● **WORK TASK**: Every entry should be given again exactly, with nothing dropped.

● **RECORD EXCERPTS**:
■ ■ ■

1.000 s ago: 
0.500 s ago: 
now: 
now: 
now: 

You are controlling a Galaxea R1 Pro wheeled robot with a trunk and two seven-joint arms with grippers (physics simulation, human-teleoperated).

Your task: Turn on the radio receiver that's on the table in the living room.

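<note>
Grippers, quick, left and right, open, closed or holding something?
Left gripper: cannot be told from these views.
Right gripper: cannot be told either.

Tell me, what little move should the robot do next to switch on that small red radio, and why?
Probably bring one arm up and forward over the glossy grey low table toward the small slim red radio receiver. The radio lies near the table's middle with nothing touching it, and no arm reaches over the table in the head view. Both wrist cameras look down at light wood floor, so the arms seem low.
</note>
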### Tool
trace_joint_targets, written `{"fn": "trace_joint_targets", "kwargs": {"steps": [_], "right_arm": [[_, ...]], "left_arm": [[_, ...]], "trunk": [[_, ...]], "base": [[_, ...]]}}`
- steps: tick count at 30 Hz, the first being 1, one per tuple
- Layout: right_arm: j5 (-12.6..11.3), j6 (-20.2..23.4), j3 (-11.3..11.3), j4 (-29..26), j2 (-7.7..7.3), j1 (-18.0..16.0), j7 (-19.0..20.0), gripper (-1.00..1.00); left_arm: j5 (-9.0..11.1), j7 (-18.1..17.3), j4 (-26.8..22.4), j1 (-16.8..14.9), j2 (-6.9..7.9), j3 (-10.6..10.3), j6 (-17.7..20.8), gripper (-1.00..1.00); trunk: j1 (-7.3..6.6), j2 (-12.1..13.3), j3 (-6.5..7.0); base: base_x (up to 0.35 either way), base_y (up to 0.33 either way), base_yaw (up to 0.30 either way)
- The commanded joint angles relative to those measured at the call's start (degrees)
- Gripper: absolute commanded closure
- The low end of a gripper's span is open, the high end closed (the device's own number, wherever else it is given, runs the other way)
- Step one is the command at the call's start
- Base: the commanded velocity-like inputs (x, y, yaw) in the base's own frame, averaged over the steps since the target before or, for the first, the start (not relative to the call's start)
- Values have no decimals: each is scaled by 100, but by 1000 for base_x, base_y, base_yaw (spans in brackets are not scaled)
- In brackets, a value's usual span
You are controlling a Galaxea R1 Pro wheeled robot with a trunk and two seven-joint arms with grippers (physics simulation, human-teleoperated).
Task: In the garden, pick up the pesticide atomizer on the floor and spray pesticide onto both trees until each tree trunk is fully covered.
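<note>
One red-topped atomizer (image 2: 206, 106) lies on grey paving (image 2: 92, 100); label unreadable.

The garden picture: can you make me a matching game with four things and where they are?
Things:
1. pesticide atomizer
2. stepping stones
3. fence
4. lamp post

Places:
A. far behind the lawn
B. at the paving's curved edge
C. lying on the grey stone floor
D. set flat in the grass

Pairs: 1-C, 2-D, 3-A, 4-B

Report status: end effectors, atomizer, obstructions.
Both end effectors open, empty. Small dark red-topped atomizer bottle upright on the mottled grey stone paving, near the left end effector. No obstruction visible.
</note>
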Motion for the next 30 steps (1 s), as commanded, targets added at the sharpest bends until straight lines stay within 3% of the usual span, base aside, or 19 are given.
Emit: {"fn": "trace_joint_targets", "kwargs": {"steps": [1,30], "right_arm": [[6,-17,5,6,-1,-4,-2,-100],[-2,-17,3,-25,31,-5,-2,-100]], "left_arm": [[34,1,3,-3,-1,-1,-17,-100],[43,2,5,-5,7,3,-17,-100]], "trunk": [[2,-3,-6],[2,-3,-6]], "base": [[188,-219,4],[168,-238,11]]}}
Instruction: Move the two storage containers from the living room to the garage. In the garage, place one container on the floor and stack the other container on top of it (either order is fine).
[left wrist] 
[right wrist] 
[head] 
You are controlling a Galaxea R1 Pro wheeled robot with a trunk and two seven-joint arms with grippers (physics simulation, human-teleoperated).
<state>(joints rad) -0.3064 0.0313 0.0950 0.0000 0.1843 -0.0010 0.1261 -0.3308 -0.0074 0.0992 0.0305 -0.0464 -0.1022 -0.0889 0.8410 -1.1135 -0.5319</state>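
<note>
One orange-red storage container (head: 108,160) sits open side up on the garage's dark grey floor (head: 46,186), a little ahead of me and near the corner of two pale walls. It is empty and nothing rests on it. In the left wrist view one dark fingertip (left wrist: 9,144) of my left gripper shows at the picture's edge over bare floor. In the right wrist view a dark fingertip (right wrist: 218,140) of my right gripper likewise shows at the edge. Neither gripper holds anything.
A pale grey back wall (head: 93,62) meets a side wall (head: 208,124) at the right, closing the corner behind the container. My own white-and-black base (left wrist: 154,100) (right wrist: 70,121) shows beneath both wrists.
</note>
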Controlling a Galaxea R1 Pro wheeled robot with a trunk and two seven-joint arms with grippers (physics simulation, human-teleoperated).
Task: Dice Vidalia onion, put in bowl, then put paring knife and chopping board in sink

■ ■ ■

● **EXPECTED ANSWER**:
1.000 s ago: 
0.500 s ago: 
now: 
now: 
now: 

You are controlling a Galaxea R1 Pro wheeled robot with a trunk and two seven-joint arms with grippers (physics simulation, human-teleoperated).

Your task: Turn on the radio receiver that's on the table in the living room.

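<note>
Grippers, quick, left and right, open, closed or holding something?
Left gripper: cannot be told from these views.
Right gripper: cannot be told either.

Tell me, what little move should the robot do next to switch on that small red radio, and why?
Probably bring one arm up and forward over the glossy grey low table toward the small slim red radio receiver. The radio lies near the table's middle with nothing touching it, and no arm reaches over the table in the head view. Both wrist cameras look down at light wood floor, so the arms seem low.
</note>
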### Tool
trace_joint_targets, written `{"fn": "trace_joint_targets", "kwargs": {"steps": [_], "right_arm": [[_, ...]], "left_arm": [[_, ...]], "trunk": [[_, ...]], "base": [[_, ...]]}}`
- steps: tick count at 30 Hz, the first being 1, one per tuple
- Layout: right_arm: j5 (-12.6..11.3), j6 (-20.2..23.4), j3 (-11.3..11.3), j4 (-29..26), j2 (-7.7..7.3), j1 (-18.0..16.0), j7 (-19.0..20.0), gripper (-1.00..1.00); left_arm: j5 (-9.0..11.1), j7 (-18.1..17.3), j4 (-26.8..22.4), j1 (-16.8..14.9), j2 (-6.9..7.9), j3 (-10.6..10.3), j6 (-17.7..20.8), gripper (-1.00..1.00); trunk: j1 (-7.3..6.6), j2 (-12.1..13.3), j3 (-6.5..7.0); base: base_x (up to 0.35 either way), base_y (up to 0.33 either way), base_yaw (up to 0.30 either way)
- The commanded joint angles relative to those measured at the call's start (degrees)
- Gripper: absolute commanded closure
- The low end of a gripper's span is open, the high end closed (the device's own number, wherever else it is given, runs the other way)
- Step one is the command at the call's start
- Base: the commanded velocity-like inputs (x, y, yaw) in the base's own frame, averaged over the steps since the target before or, for the first, the start (not relative to the call's start)
- Values have no decimals: each is scaled by 100, but by 1000 for base_x, base_y, base_yaw (spans in brackets are not scaled)
- In brackets, a value's usual span
You are controlling a Galaxea R1 Pro wheeled robot with a trunk and two seven-joint arms with grippers (physics simulation, human-teleoperated).
Task: In the garden, pick up the pesticide atomizer on the floor and spray pesticide onto both trees until each tree trunk is fully covered.
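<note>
One red-topped atomizer (image 2: 206, 106) lies on grey paving (image 2: 92, 100); label unreadable.

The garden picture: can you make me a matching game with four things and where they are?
Things:
1. pesticide atomizer
2. stepping stones
3. fence
4. lamp post

Places:
A. far behind the lawn
B. at the paving's curved edge
C. lying on the grey stone floor
D. set flat in the grass

Pairs: 1-C, 2-D, 3-A, 4-B

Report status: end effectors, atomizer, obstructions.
Both end effectors open, empty. Small dark red-topped atomizer bottle upright on the mottled grey stone paving, near the left end effector. No obstruction visible.
</note>
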Motion for the next 30 steps (1 s), as commanded, targets added at the sharpest bends until straight lines stay within 3% of the usual span, base aside, or 19 are given.
Emit: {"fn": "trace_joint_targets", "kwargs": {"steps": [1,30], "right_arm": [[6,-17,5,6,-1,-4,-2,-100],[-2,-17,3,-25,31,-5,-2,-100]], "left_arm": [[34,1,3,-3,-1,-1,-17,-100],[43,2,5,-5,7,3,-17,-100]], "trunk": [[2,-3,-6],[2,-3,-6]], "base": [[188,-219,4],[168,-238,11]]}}
Instruction: Move the two storage containers from the living room to the garage. In the garage, place one container on the floor and stack the other container on top of it (either order is fine).
[left wrist] 
[right wrist] 
[head] 
You are controlling a Galaxea R1 Pro wheeled robot with a trunk and two seven-joint arms with grippers (physics simulation, human-teleoperated).
<state>(joints rad) -0.3064 0.0313 0.0950 0.0000 0.1843 -0.0010 0.1261 -0.3308 -0.0074 0.0992 0.0305 -0.0464 -0.1022 -0.0889 0.8410 -1.1135 -0.5319</state>
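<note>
One orange-red storage container (head: 108,160) sits open side up on the garage's dark grey floor (head: 46,186), a little ahead of me and near the corner of two pale walls. It is empty and nothing rests on it. In the left wrist view one dark fingertip (left wrist: 9,144) of my left gripper shows at the picture's edge over bare floor. In the right wrist view a dark fingertip (right wrist: 218,140) of my right gripper likewise shows at the edge. Neither gripper holds anything.
A pale grey back wall (head: 93,62) meets a side wall (head: 208,124) at the right, closing the corner behind the container. My own white-and-black base (left wrist: 154,100) (right wrist: 70,121) shows beneath both wrists.
</note>
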Controlling a Galaxea R1 Pro wheeled robot with a trunk and two seven-joint arms with grippers (physics simulation, human-teleoperated).
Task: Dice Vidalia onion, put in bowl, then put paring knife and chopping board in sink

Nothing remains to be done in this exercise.